Include only the line with "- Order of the" and the lines after it, each reproduced exactly as it stands in the entries below.

** Extracted entries follows **

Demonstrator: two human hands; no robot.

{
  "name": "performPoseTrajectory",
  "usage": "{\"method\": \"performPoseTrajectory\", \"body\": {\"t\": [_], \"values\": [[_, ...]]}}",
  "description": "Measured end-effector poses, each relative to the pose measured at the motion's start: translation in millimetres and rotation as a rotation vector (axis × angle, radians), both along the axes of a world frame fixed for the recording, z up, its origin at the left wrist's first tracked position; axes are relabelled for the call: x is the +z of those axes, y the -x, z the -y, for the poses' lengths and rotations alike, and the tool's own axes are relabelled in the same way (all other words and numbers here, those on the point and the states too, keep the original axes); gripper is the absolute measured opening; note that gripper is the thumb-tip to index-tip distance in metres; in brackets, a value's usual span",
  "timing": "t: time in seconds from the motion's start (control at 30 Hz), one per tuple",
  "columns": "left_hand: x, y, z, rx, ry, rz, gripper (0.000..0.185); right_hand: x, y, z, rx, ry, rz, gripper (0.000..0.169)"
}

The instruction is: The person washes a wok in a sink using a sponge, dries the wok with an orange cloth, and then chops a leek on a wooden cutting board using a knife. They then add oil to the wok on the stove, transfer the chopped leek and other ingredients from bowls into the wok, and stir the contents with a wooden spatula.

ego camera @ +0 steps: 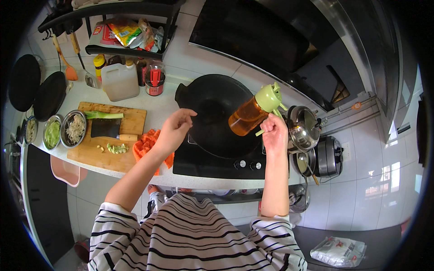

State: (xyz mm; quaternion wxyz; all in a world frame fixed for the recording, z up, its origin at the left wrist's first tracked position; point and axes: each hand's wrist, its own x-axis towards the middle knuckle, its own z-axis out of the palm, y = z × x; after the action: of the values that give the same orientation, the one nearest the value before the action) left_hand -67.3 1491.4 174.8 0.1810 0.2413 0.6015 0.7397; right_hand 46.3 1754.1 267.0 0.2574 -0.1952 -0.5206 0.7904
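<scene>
My right hand grips the green handle of an oil dispenser bottle. Amber oil fills much of its clear body, and the bottle is tilted above the right side of a black wok, its light green lid towards the upper right. No stream of oil can be made out. My left hand holds nothing; its fingers are loosely curled and apart over the wok's left edge. The wok sits on a black glass cooktop with two knobs.
Left of the cooktop lie an orange cloth and a cutting board bearing a cleaver, a green stalk and chopped pieces. Metal bowls of cut food stand beside it. A lidded steel pot is close to my right hand.
</scene>
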Motion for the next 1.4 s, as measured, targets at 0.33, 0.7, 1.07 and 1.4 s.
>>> {"method": "performPoseTrajectory", "body": {"t": [0.33, 0.7, 1.07, 1.4], "values": [[-55, 3, 43, 0.368, 0.127, -0.051, 0.031, -23, -1, 27, -0.043, -0.035, -0.078, 0.008], [-219, -37, 106, 0.284, 1.359, -0.496, 0.048, 14, -6, 124, 0.047, 0.046, -0.059, 0.005], [-34, -63, 104, 0.094, -0.387, 0.583, 0.054, 14, -12, 163, 0.144, 0.093, -0.054, 0.017], [-10, -39, 78, -0.08, -0.503, 0.37, 0.058, 9, -17, 195, 0.315, 0.065, -0.125, 0.031]]}}
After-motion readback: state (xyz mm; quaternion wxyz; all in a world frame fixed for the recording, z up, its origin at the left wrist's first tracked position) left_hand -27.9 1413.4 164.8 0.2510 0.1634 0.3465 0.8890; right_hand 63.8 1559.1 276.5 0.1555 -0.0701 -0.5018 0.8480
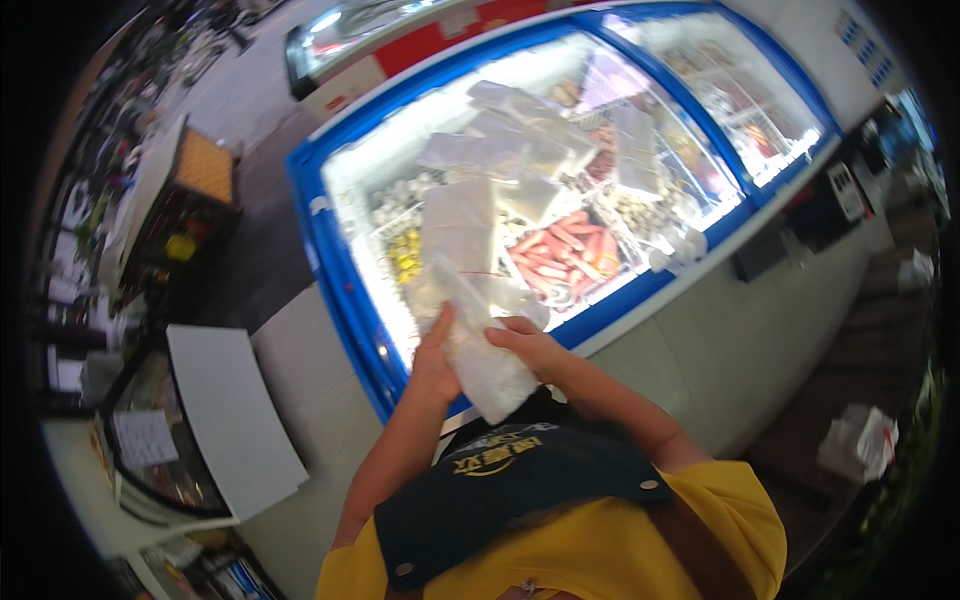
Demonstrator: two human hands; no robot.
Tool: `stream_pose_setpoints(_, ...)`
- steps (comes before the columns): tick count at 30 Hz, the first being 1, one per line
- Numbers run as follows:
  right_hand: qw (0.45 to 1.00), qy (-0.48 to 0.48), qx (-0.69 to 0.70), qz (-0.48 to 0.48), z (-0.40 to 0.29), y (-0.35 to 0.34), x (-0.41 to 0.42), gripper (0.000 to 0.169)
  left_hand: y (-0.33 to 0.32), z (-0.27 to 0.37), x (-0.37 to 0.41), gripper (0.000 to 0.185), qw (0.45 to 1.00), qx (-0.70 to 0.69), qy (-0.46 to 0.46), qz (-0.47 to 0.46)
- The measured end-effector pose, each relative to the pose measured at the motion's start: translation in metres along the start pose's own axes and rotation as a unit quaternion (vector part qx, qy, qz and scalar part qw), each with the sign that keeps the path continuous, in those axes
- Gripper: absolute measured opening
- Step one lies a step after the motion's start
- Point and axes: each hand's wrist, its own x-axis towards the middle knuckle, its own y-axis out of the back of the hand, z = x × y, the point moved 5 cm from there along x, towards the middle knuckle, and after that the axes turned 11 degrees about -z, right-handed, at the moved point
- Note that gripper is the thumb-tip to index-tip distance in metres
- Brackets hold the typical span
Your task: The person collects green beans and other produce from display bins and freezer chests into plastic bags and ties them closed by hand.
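My left hand [436,364] and my right hand [531,346] grip a long, folded stack of translucent plastic bags [484,360] from both sides, over the near edge of a blue-framed display freezer [622,307]. Past my fingers, more flat packs of clear bags [517,142] lie in an overlapping pile above the freezer's contents. To the right of the held bags, pink sausages [566,251] fill a wire basket. Small yellow pieces [405,255] show to the left, partly covered by a bag pack.
A white panel [232,420] stands beside a glass case at the left. Dark devices [817,210] sit by the freezer's right end. A crumpled white plastic bag [859,442] lies on a dark slatted surface at the right. A cart with an orange panel [202,166] stands beyond, on the left.
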Motion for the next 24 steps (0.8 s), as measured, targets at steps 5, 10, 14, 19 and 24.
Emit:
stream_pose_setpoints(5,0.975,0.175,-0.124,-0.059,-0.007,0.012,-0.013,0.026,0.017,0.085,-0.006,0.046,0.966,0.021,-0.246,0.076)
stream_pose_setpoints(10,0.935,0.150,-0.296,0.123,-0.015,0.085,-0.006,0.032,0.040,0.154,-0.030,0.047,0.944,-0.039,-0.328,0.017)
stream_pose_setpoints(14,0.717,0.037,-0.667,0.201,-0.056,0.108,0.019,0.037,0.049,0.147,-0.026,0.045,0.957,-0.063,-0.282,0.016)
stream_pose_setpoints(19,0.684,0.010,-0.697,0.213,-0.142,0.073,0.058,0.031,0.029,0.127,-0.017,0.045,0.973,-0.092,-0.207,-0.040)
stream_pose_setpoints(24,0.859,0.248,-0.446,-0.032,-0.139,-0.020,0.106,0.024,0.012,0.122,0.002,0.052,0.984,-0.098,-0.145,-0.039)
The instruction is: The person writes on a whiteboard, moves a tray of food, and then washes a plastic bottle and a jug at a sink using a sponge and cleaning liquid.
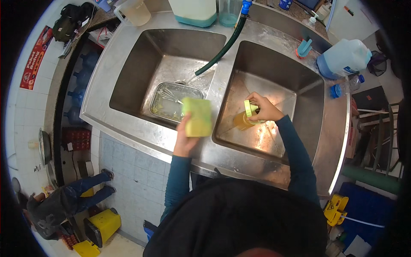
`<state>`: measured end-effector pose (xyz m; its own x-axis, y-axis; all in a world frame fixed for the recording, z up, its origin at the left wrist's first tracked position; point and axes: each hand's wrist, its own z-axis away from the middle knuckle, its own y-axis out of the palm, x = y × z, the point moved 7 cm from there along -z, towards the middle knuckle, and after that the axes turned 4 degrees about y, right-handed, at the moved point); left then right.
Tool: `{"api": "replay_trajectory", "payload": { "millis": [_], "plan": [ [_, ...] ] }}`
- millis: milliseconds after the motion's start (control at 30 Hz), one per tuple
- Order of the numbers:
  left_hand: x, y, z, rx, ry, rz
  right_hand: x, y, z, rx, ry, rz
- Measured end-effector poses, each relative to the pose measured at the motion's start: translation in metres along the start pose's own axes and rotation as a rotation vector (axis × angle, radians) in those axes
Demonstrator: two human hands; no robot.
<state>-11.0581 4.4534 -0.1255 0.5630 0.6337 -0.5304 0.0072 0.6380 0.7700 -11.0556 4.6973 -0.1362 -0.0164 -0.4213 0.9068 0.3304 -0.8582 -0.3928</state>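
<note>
My left hand (187,135) grips a yellow-green sponge or cloth (198,117), slightly blurred, over the divider side of the left sink basin (136,67). Behind it a wire whisk (169,95) lies in a rectangular metal pan (154,109) with cloudy water and green scraps. My right hand (265,107) holds a yellow-green handle or lid part of a clear jug (243,121) with amber liquid, over the right basin (305,112). Whether the jug rests on the basin floor I cannot tell. A dark green hose (221,53) hangs into the left basin, with water at its mouth.
Behind the basins stand a large container of teal liquid (193,14) and a plastic pitcher (136,13). At the right are a jug of blue liquid (342,59), a light-blue brush (304,48) and clear plastic bottles (354,82). Another person (61,205) is at the lower left, beside a yellow bin (104,225).
</note>
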Motion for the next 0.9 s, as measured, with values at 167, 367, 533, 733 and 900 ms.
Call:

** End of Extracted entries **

-- Reply to the exercise --
- Order of the numbers:
  left_hand: x, y, z, rx, ry, rz
  right_hand: x, y, z, rx, ry, rz
- Measured end-effector poses, each relative to the pose measured at the motion's start: translation in metres along the start pose's own axes and rotation as a rotation vector (axis × angle, radians) in those axes
Demonstrator: two human hands; no robot.
<state>-11.0581 4.4534 -0.1255 0.5630 0.6337 -0.5304 0.0072 0.6380 0.7700 -11.0556 4.6973 -0.1362 -0.0164 -0.4213 0.9068 0.3304 -0.8582 -0.3928</state>
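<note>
My left hand (187,135) grips a yellow-green sponge or cloth (198,117), slightly blurred, over the divider side of the left sink basin (136,67). Behind it a wire whisk (169,95) lies in a rectangular metal pan (154,109) with cloudy water and green scraps. My right hand (265,107) holds a yellow-green handle or lid part of a clear jug (243,121) with amber liquid, over the right basin (305,112). Whether the jug rests on the basin floor I cannot tell. A dark green hose (221,53) hangs into the left basin, with water at its mouth.
Behind the basins stand a large container of teal liquid (193,14) and a plastic pitcher (136,13). At the right are a jug of blue liquid (342,59), a light-blue brush (304,48) and clear plastic bottles (354,82). Another person (61,205) is at the lower left, beside a yellow bin (104,225).
</note>
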Motion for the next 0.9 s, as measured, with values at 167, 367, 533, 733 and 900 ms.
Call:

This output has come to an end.